What lines in this listing contain the string "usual"? Report each one by copying it.

Segment Start: Data provided

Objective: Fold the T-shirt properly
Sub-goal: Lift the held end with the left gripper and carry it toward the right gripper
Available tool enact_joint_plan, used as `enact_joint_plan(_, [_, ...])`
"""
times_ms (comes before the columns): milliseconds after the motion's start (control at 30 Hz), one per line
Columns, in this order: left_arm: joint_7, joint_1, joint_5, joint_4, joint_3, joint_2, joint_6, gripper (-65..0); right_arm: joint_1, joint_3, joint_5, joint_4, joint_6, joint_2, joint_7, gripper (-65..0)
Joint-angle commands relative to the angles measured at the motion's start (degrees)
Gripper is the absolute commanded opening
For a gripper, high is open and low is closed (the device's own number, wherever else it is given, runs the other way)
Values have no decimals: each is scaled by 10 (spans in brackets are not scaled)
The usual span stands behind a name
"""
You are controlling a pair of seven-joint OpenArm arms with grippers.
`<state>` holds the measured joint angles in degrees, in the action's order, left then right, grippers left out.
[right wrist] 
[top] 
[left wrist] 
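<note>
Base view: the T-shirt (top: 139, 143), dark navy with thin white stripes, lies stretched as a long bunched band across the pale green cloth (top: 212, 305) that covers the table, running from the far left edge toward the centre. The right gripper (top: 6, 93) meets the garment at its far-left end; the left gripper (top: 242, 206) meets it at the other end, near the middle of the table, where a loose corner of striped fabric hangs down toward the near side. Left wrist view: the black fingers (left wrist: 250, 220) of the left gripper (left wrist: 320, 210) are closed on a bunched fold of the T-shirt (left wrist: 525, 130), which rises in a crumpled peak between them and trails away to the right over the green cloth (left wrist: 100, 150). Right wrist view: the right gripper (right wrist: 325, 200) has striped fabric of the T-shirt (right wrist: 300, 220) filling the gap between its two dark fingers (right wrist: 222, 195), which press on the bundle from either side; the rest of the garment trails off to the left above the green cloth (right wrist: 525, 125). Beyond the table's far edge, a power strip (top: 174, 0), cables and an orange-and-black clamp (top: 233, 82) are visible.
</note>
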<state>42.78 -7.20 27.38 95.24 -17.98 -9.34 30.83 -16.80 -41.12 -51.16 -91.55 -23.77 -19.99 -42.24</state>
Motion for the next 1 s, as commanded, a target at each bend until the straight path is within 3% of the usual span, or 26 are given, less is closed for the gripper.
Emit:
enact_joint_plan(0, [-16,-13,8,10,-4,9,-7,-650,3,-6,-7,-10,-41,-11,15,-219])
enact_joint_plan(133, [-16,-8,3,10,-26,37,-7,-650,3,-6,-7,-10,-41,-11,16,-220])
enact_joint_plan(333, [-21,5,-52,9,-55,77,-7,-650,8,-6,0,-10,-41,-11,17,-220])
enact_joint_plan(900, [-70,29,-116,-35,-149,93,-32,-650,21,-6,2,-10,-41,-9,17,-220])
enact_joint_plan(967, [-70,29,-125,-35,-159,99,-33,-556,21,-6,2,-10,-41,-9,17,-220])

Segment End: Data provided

▸ **Response to this task**:
The usual span stands behind a name
Motion for the next 1 s, as commanded, a target at each bend until the straight path is within 3% of the usual span, or 26 are given, less is closed for the gripper.

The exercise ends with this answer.